VFW backs Tester's call for better vaccine accountability for veterans
The Billings Gazette
Legislation co-sponsored by U.S. Sen. Jon Tester, D-Mont., is urging vaccination of veterans against a number of illnesses and diseases.
The Access to Appropriate Immunizations for Veterans Act, also sponsored by Rep. Clifford B. "Cliff" Stearns, R-Fla., aims to ensure that veterans receive timely and suitable access to vaccines. It would also prevent those under the care of the VA from being unnecessarily exposed to vaccine-preventable disease.
The Centers for Disease Control and Prevention recommends that people 19 and older receive immunizations against more than a dozen infectious diseases.
Each year, about 70,000 adults die from diseases that may have been prevented with a vaccine, according to the CDC. Influenza alone is responsible for more than 200,000 hospitalizations and 30,000 deaths.
The U.S. Department of Veterans Affairs recommends vaccines as protection against deadly viruses. However, the VA only has established best practice measures for two vaccines — influenza and pneumococcal — making it unclear if protocols are routinely enforced for all CDC-recommended vaccines.
When these best practices were initially applied, the VA saw vaccination rates rise from 27 percent and 26 percent to 77 percent and 80 percent.

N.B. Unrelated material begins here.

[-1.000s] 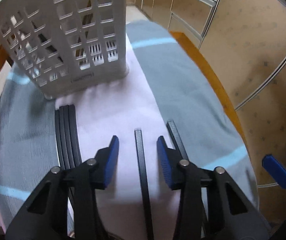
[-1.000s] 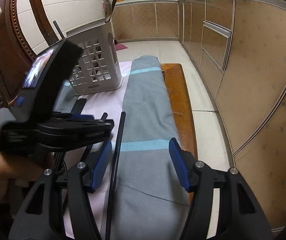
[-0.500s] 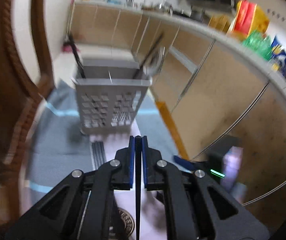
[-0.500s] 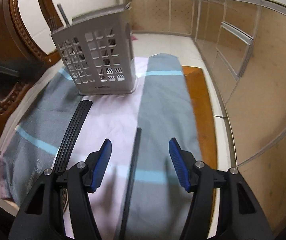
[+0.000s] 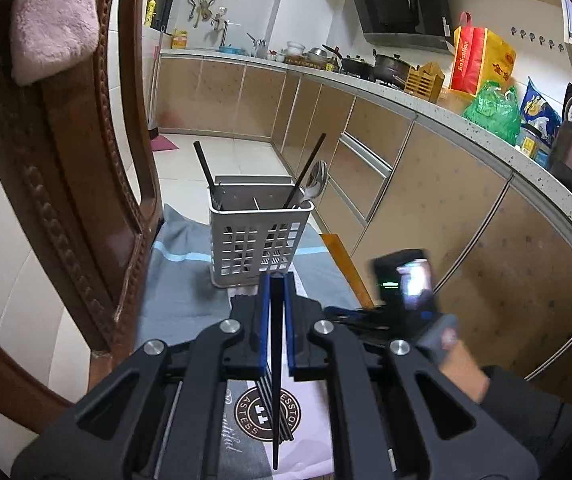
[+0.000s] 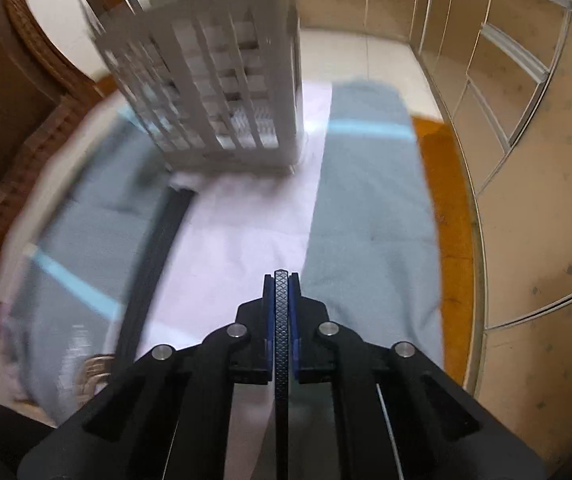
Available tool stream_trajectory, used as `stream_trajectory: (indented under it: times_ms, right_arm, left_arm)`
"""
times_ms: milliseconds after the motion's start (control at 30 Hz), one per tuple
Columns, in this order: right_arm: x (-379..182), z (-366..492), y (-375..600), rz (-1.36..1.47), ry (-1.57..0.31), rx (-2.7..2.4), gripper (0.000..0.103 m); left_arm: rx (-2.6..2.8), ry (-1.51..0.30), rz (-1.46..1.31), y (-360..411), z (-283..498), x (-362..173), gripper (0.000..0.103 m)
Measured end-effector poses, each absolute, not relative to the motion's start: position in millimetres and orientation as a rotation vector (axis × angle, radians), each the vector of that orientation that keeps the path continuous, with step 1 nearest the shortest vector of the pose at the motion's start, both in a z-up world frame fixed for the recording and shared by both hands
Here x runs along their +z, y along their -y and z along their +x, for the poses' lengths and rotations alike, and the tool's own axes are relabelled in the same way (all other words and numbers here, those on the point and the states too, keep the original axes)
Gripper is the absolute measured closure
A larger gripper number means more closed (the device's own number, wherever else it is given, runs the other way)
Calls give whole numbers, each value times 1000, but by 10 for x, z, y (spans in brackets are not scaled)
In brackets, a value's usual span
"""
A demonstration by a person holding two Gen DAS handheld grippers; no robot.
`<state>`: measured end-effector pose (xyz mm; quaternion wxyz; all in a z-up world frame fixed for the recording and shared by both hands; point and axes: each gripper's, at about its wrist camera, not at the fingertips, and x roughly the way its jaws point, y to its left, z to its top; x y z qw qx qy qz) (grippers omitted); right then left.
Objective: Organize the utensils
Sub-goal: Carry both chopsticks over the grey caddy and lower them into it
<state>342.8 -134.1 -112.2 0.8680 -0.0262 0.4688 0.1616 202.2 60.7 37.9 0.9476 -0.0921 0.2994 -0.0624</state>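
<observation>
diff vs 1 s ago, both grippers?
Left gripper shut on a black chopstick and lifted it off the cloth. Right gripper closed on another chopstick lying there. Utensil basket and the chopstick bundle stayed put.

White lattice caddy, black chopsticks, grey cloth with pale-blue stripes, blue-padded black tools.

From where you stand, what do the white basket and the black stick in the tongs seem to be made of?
The white basket looks like matte moulded plastic: even colour and a regular grid of square holes. The black stick in the right tongs looks like hard plastic or composite, hard to tell which, with a fine diamond-textured surface and squared edges.
</observation>
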Motion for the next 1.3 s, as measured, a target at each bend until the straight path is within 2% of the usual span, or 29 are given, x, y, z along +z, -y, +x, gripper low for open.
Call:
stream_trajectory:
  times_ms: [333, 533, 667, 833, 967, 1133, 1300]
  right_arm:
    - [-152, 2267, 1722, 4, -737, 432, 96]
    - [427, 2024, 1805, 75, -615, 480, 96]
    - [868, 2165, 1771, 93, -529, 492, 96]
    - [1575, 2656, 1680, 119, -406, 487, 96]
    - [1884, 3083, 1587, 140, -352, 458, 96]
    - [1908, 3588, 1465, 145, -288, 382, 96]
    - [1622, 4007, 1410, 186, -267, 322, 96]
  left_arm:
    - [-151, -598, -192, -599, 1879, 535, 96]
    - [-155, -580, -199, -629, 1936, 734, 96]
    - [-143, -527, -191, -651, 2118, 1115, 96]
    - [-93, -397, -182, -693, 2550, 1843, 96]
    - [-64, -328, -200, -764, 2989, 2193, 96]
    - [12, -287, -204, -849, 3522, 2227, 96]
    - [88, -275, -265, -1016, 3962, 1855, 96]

It also resulted in a 50 percent decline in pneumonia hospitalization rates.
Many veterans who are in the "high-risk" category of contracting vaccine-preventable diseases, including those with HIV and hepatitis C, are enrolled in the VA health care system.
"It only makes sense to ensure VA provides vaccines that the CDC says are safe and effective," said Michael J. Bennett Jr., commander of the VFW for Montana. "Vaccines help us to live longer, healthier lives and we believe veterans should have the ability to receive any safe vaccination of their choosing."

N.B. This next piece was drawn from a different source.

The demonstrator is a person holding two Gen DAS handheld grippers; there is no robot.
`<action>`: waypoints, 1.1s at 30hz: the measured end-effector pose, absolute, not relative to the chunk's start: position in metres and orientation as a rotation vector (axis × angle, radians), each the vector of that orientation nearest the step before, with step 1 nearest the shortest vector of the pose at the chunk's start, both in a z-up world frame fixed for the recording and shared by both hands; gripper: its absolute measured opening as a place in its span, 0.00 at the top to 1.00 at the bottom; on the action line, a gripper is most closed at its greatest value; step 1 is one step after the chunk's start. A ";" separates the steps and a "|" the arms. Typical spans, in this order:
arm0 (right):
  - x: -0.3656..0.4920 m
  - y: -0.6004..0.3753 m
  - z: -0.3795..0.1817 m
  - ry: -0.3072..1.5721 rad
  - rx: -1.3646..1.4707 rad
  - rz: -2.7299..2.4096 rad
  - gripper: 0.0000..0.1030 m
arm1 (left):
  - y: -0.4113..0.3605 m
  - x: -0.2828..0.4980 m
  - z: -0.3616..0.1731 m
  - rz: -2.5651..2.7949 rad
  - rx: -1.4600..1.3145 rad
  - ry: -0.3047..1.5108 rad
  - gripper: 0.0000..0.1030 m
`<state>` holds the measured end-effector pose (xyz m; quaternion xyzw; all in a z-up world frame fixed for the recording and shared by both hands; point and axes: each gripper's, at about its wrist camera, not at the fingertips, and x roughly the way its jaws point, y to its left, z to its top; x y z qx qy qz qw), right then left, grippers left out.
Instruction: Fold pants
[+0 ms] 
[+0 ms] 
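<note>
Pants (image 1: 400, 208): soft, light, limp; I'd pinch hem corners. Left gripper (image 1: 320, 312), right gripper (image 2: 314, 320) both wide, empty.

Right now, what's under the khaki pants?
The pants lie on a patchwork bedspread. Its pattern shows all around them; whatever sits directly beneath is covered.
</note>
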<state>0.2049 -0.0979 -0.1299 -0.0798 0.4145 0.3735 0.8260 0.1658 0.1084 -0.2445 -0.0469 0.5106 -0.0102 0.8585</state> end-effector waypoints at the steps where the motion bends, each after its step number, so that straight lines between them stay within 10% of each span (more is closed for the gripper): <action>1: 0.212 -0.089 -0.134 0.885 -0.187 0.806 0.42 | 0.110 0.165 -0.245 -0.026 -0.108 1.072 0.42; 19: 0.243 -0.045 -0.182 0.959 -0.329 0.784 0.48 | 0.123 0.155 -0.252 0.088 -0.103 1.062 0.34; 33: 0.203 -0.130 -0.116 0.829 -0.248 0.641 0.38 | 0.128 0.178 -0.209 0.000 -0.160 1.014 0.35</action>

The legislation, which has the support of the Veterans of Foreign Wars USA, would expand VA performance measures to cover all vaccinations recommended by the VA and CDC and ensure veterans, especially those in "high-risk" categories, receive appropriate immunizations at the time suggested by the CDC. It would also require the VA to report to Congress on their progress in supporting vaccinations in the veteran population.

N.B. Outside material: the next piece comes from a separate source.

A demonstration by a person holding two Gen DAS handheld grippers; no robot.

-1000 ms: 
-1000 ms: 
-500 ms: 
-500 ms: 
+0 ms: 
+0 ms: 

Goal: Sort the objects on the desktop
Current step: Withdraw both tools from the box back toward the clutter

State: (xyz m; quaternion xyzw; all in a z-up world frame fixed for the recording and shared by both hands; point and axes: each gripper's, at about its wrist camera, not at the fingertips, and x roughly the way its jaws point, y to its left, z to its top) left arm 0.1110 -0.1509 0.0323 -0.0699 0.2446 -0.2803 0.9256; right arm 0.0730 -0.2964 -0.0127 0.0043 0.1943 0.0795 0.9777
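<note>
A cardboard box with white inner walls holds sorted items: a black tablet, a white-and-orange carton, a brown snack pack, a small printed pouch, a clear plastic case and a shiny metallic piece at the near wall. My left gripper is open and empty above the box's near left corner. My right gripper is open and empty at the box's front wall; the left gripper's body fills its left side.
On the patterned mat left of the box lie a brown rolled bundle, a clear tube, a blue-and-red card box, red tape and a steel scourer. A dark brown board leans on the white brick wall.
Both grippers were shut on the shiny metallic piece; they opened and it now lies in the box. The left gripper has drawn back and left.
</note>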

This bill has been introduced in the U.S. House. Tester, a member of the Senate Veterans Affairs Committee, is expected to introduce the legislation in the Senate on Thursday.
"Better access to vaccines will improve veterans' lives and ultimately save taxpayers money," Tester said. "This is a plan to make sure that veterans have quick and easy access to basic vaccines so they can lead full, healthy lives."
Shane Barker, a senior legislative associate for the VFW in Washington, D.C., referred to the legislation as a "smart move," emphasizing that any decision regarding vaccinations would ultimately be up to each individual veteran.
"This bill is going to move veterans' health care forward both in terms of prevention and cost," Barker said.